(Stored data entries)
********************
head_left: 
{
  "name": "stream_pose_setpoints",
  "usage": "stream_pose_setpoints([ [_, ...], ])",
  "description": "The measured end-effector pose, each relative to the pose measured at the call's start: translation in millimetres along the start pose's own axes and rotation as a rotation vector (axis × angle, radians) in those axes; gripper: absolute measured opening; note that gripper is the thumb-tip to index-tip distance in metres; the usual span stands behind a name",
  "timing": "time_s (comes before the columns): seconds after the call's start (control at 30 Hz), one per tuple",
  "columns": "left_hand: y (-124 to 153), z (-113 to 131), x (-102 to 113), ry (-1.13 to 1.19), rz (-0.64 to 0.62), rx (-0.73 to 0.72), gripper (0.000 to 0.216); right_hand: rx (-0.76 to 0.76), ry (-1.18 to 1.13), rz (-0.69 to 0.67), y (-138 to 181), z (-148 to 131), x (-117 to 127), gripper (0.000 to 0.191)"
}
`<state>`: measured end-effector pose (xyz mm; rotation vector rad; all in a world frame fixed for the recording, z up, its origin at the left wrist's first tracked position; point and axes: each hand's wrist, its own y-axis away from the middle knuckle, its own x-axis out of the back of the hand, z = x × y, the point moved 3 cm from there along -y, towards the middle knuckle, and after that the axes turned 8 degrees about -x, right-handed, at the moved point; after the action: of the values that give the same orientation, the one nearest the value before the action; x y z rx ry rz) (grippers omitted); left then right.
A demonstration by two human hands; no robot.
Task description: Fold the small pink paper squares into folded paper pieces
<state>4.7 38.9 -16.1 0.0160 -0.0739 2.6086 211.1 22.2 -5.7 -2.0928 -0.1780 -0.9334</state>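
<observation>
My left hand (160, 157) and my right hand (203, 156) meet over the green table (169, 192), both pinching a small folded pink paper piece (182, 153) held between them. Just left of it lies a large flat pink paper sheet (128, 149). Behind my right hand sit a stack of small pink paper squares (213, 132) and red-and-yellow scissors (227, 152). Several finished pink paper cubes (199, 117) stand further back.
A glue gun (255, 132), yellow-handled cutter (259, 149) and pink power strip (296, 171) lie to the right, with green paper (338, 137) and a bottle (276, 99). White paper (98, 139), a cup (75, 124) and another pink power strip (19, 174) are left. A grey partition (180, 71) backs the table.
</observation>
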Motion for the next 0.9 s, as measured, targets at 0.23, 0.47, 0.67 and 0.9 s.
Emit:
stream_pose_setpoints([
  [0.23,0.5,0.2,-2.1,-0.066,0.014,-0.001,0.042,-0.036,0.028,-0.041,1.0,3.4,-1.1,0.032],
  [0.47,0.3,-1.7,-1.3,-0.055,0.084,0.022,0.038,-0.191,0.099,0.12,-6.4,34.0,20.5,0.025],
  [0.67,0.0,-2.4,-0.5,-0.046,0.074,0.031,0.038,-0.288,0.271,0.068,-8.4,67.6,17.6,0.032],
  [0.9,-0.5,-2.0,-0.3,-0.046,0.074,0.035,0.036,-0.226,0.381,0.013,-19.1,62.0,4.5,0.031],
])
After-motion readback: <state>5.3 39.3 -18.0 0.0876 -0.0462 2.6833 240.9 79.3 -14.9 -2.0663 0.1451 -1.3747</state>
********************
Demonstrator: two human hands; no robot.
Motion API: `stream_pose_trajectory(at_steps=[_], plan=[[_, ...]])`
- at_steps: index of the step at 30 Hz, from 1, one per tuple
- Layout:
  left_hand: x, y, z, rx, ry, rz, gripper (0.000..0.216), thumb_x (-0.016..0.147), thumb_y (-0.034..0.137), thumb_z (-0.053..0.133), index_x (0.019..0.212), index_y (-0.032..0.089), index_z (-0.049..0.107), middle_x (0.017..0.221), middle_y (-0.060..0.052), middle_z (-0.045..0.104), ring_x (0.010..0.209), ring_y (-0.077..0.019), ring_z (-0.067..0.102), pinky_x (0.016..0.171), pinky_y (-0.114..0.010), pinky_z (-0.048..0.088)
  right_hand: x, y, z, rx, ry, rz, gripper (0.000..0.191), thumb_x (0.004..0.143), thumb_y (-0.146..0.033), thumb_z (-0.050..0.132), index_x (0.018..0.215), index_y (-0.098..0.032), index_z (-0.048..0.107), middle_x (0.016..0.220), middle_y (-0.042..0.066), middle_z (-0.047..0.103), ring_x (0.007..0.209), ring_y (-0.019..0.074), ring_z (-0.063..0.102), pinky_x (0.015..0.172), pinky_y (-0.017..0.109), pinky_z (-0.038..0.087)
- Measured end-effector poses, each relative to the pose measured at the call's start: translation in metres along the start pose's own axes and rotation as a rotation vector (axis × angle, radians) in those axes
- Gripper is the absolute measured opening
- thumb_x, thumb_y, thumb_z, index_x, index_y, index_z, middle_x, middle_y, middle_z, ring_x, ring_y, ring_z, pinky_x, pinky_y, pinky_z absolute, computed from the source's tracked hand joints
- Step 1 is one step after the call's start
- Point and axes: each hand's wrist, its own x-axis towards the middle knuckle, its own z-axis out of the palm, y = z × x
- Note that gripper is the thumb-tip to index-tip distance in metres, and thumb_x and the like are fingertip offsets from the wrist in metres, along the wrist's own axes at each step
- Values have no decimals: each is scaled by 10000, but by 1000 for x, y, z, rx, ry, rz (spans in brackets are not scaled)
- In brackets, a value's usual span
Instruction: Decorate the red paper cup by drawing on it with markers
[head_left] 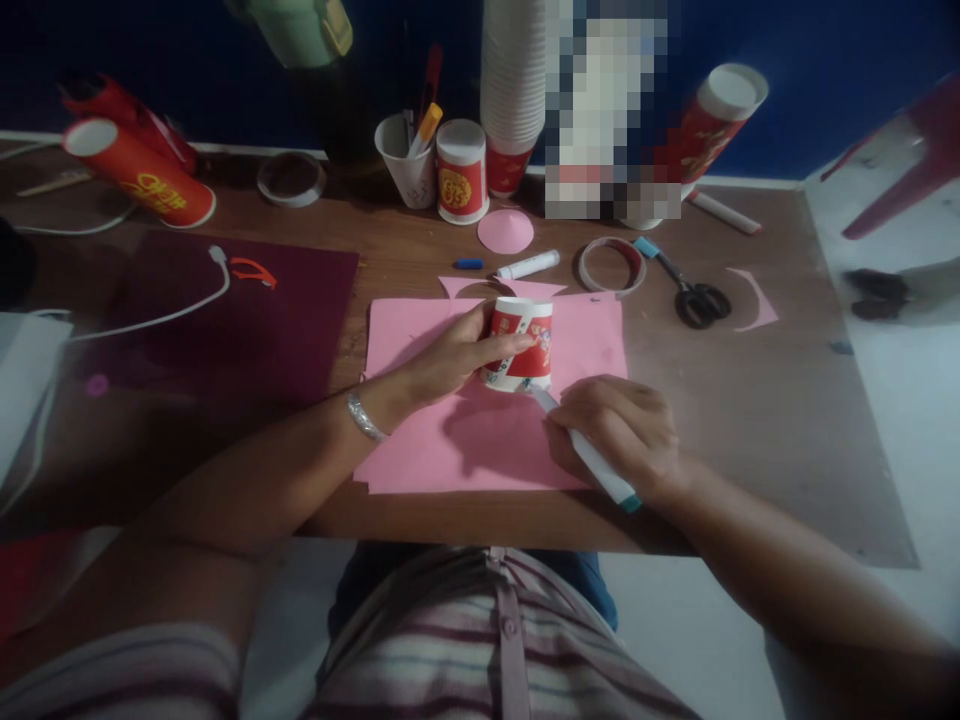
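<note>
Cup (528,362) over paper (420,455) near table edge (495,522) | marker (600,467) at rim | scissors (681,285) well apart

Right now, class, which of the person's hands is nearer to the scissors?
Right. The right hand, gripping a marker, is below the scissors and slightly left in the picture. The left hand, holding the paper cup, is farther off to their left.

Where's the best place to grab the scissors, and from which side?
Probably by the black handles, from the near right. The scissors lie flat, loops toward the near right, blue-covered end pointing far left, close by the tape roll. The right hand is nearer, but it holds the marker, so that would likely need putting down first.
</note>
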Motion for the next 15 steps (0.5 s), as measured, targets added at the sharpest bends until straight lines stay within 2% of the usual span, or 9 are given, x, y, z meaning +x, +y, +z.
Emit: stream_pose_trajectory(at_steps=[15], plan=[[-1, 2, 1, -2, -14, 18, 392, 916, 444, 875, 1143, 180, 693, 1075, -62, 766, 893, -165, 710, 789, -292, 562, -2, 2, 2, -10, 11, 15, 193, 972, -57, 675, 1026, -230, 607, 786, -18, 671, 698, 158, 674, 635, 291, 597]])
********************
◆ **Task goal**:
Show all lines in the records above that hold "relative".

◆ **Your response**:
  "description": "The measured end-effector pose, each relative to the pose measured at the call's start: translation in millimetres along the start pose's own axes and rotation as a rotation vector (axis × angle, radians) in those axes; gripper: absolute measured opening; note that gripper is the thumb-tip to index-tip distance in metres; the usual span stands behind a name",
- Measured end-effector poses, each relative to the pose measured at the call's start: translation in metres along the start pose's own axes and rotation as a rotation vector (axis × angle, radians) in those axes

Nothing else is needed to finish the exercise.